### Exercise goal
Please print the records below exactly as they are.

*** Opening Records supplied ***

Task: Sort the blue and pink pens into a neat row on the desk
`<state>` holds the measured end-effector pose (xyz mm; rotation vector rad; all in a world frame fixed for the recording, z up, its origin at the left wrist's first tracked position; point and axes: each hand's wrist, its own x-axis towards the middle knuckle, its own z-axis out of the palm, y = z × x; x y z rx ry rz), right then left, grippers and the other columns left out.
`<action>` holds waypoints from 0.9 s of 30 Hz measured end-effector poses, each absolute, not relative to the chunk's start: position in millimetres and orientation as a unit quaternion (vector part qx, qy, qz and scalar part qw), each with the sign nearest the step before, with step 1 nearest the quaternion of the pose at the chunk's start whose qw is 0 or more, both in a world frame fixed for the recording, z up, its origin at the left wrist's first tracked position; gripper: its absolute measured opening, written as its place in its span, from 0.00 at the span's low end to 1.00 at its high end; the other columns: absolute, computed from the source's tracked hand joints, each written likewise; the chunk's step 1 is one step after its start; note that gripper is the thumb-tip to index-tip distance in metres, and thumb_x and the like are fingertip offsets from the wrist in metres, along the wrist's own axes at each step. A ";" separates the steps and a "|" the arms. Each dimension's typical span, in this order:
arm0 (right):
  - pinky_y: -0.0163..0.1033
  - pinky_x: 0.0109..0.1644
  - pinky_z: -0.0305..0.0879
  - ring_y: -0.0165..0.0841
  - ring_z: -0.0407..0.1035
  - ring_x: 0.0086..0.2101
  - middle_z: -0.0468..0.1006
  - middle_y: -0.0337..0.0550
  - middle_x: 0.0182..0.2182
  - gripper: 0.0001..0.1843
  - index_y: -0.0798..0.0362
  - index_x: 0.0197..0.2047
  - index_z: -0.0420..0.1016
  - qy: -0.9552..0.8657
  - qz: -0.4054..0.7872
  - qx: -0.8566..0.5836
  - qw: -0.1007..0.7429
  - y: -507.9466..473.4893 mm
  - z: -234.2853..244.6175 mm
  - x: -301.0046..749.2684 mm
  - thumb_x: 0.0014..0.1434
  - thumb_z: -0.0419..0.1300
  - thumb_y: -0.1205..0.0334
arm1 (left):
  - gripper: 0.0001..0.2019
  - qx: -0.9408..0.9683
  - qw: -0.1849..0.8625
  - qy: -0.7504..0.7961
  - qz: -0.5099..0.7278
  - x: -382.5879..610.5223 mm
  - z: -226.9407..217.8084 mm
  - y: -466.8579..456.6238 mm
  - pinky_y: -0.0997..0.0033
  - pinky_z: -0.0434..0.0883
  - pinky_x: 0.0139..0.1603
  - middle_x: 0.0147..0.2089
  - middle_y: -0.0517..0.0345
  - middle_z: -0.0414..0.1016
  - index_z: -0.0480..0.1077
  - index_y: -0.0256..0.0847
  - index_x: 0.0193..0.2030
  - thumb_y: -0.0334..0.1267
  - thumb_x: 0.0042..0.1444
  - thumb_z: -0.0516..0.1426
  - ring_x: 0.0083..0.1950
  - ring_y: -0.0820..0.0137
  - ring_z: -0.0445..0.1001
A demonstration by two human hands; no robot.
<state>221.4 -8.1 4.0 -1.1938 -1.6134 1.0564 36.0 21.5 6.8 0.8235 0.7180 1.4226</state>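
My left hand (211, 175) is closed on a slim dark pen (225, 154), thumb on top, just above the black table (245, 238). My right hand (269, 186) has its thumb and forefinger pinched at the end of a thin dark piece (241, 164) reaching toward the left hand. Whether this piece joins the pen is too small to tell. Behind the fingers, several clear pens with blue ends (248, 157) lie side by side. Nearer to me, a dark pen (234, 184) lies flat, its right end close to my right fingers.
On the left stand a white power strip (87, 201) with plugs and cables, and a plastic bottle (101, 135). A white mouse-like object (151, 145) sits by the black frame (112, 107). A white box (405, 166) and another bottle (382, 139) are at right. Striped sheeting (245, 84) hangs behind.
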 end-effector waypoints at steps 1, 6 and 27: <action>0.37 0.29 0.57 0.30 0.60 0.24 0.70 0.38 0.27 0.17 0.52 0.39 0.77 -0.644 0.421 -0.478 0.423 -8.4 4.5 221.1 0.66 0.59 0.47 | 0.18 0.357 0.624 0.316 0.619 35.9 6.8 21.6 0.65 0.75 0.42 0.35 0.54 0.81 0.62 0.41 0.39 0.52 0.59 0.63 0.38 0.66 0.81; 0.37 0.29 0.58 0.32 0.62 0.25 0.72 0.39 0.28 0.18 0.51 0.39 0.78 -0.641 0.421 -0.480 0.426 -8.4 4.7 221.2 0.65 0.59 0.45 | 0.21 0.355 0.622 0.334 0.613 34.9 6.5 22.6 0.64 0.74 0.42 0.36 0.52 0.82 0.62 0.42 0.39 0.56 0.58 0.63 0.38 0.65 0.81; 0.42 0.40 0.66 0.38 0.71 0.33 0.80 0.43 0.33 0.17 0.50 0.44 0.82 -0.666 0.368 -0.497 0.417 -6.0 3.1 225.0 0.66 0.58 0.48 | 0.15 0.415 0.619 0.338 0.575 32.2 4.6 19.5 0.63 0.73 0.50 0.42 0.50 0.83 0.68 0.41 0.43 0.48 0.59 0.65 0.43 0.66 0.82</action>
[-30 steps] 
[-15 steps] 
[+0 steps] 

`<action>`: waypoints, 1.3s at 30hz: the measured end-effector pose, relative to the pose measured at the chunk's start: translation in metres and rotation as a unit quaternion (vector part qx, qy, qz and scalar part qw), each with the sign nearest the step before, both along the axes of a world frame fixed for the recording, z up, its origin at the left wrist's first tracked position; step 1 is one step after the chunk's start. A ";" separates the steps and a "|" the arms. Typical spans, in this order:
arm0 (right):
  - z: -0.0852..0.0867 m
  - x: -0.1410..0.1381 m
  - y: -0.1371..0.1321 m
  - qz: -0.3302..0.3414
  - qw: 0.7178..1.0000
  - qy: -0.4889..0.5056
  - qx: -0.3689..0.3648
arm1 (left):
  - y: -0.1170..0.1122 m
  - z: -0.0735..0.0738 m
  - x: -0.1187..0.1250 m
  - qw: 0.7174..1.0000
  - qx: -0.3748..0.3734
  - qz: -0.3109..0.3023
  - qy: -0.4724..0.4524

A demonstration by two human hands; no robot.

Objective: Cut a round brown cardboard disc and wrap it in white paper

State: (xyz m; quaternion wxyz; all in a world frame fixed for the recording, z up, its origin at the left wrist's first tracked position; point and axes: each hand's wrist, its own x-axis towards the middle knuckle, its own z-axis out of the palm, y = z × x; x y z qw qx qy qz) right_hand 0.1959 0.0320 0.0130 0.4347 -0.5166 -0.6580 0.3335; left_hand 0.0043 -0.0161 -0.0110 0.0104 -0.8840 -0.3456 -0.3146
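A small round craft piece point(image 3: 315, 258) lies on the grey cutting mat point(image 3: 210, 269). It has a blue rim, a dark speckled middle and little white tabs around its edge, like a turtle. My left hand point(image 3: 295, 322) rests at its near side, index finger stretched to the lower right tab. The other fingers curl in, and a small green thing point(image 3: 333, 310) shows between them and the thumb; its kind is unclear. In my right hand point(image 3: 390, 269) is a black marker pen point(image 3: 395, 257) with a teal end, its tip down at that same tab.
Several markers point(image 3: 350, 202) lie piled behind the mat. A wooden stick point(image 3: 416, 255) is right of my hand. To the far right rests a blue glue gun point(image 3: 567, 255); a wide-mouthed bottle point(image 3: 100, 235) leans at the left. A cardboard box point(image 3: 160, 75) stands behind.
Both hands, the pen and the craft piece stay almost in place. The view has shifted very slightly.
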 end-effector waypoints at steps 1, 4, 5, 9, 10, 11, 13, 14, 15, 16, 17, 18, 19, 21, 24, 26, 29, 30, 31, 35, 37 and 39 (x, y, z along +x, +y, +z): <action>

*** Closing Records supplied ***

### Exercise output
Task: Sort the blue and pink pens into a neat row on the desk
`<state>` holds the measured end-effector pose (xyz mm; rotation vector rad; all in a world frame fixed for the recording, z up, its origin at the left wrist's first tracked position; point and axes: each hand's wrist, its own x-axis towards the middle knuckle, its own z-axis out of the palm, y = z × x; x y z rx ry rz), right then left, grippers and the other columns left out.
`<action>` holds waypoints from 0.9 s of 30 Hz measured end-effector poses, each absolute, not relative to the chunk's start: position in millimetres and orientation as a unit quaternion (vector part qx, qy, qz and scalar part qw), each with the sign nearest the step before, with step 1 nearest the quaternion of the pose at the chunk's start whose qw is 0 or more, both in a world frame fixed for the recording, z up, its origin at the left wrist's first tracked position; gripper: its absolute measured opening, written as its place in its span, from 0.00 at the span's low end to 1.00 at its high end; the other columns: absolute, computed from the source's tracked hand joints, each written likewise; the chunk's step 1 is one step after its start; note that gripper is the thumb-tip to index-tip distance in metres, and thumb_x and the like are fingertip offsets from the wrist in metres, along the wrist's own axes at each step. A ";" separates the steps and a "|" the arms. Each dimension's typical span, in this order:
arm0 (right):
  - pinky_y: -0.0163..0.1033
  - pinky_x: 0.0109..0.1644
  - pinky_z: -0.0305..0.0879
  - ring_y: -0.0165..0.0841
  - ring_z: -0.0407..0.1035
  - ring_x: 0.0086..0.2101
  - middle_z: -0.0468..0.1006
  - middle_y: -0.0337..0.0550
  - middle_x: 0.0182..0.2182
  - gripper: 0.0001..0.1843
  - index_y: -0.0798..0.0362
  - index_x: 0.0197..0.2047
  - index_z: -0.0420..0.1016
  - qy: -0.9552..0.8657
  - qz: -0.4054..0.7872
  - qx: -0.8566..0.5836
  - qw: -0.1007..0.7429
  - y: -507.9466..473.4893 mm
  - z: -234.2853..244.6175 mm
  - x: -301.0046..749.2684 mm
  - thumb_x: 0.0014..0.1434
  - thumb_z: -0.0419..0.1300
  - thumb_y: -0.1205..0.0334
arm1 (left):
  - gripper: 0.0001..0.2019
  - qx: -0.9408..0.9683
  - qw: -0.1849..0.8625
  - qy: -0.7504..0.7961
  - qz: -0.5099..0.7278
  - x: -382.5879..610.5223 mm
  - z: -226.9407..217.8084 mm
  - y: -466.8579..456.6238 mm
  - pinky_y: -0.0997..0.0033
  - pinky_z: -0.0434..0.0883
  - pinky_x: 0.0139..0.1603
  - middle_x: 0.0147..0.2089
  - middle_y: -0.0517..0.0345
  - middle_z: -0.0414..0.1016
  - index_z: -0.0480..0.1077
  - index_y: -0.0256..0.0847
  - index_x: 0.0193..0.2030
  - thumb_y: -0.0334..0.1267
  - thumb_x: 0.0042..0.1444
  - thumb_z: -0.0516..0.1426
  - ring_x: 0.0083..0.1950
  - ring_y: -0.0820..0.0137
  - ring_z: -0.0445..0.1001
A demonstration by two human hands; no robot.
<state>221.4 -8.1 4.0 -1.1938 -1.6134 1.0564 36.0 21.5 6.8 0.8235 0.7180 1.4226</state>
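My left hand (211, 175) is closed on a slim dark pen (225, 154), thumb on top, just above the black table (245, 238). My right hand (269, 186) has its thumb and forefinger pinched at the end of a thin dark piece (241, 164) reaching toward the left hand. Whether this piece joins the pen is too small to tell. Behind the fingers, several clear pens with blue ends (248, 157) lie side by side. Nearer to me, a dark pen (234, 184) lies flat, its right end close to my right fingers.
On the left stand a white power strip (87, 201) with plugs and cables, and a plastic bottle (101, 135). A white mouse-like object (151, 145) sits by the black frame (112, 107). A white box (405, 166) and another bottle (382, 139) are at right. Striped sheeting (245, 84) hangs behind.
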 end-effector waypoints at steps 1, 6 and 27: <action>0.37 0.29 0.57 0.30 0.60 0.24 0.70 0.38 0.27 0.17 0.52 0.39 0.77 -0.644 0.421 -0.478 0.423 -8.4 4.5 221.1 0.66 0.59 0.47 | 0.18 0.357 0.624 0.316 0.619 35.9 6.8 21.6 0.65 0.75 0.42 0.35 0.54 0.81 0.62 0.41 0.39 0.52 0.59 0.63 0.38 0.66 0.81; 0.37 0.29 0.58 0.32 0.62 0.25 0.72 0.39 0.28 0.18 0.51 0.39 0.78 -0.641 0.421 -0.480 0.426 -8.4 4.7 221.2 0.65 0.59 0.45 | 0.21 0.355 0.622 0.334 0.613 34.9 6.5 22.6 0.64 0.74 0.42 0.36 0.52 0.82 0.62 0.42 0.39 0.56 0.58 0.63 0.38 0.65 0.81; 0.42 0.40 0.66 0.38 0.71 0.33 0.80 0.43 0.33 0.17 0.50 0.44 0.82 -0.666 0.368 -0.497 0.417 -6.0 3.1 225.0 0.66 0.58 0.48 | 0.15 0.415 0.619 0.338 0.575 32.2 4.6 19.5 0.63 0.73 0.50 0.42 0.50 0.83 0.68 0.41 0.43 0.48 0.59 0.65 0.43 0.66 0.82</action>
[-30 steps] 
[-15 steps] 
[+0 steps] 

`<action>`: waypoints, 1.3s at 30hz: the measured end-effector pose, relative to the pose measured at the chunk's start: translation in metres and rotation as a unit quaternion (vector part qx, qy, qz and scalar part qw), each with the sign nearest the step before, both along the axes of a world frame fixed for the recording, z up, its origin at the left wrist's first tracked position; step 1 is one step after the chunk's start. A ";" separates the steps and a "|" the arms. Typical spans, in this order:
arm0 (right):
  - z: -0.0852..0.0867 m
  - x: -0.1410..0.1381 m
  - y: -0.1371..0.1321 m
  - qz: -0.3302..0.3414
  - qw: 0.7178..1.0000
  - qy: -0.4889..0.5056
  - qx: -0.3689..0.3648
arm1 (left):
  - y: -0.1170..0.1122 m
  - z: -0.0735..0.0738 m
  - x: -0.1187..0.1250 m
  - qw: 0.7174..1.0000
  - qx: -0.3748..0.3734
  - qz: -0.3109..0.3023
  - qy: -0.4724..0.4524

A demonstration by two human hands; no robot.

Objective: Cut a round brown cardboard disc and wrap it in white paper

State: (xyz m; quaternion wxyz; all in a world frame fixed for the recording, z up, its origin at the left wrist's first tracked position; point and axes: each hand's wrist, its own x-axis towards the middle knuckle, its own z-axis out of the palm, y = z × x; x y z qw qx qy qz) right_hand 0.1959 0.0320 0.0130 0.4347 -0.5166 -0.6580 0.3335; left_hand 0.0043 -0.0161 -0.0110 0.0104 -0.8840 -0.3456 -0.3146
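A small round craft piece point(image 3: 315, 258) lies on the grey cutting mat point(image 3: 210, 269). It has a blue rim, a dark speckled middle and little white tabs around its edge, like a turtle. My left hand point(image 3: 295, 322) rests at its near side, index finger stretched to the lower right tab. The other fingers curl in, and a small green thing point(image 3: 333, 310) shows between them and the thumb; its kind is unclear. In my right hand point(image 3: 390, 269) is a black marker pen point(image 3: 395, 257) with a teal end, its tip down at that same tab.
Several markers point(image 3: 350, 202) lie piled behind the mat. A wooden stick point(image 3: 416, 255) is right of my hand. To the far right rests a blue glue gun point(image 3: 567, 255); a wide-mouthed bottle point(image 3: 100, 235) leans at the left. A cardboard box point(image 3: 160, 75) stands behind.
Both hands, the pen and the craft piece stay almost in place. The view has shifted very slightly.
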 end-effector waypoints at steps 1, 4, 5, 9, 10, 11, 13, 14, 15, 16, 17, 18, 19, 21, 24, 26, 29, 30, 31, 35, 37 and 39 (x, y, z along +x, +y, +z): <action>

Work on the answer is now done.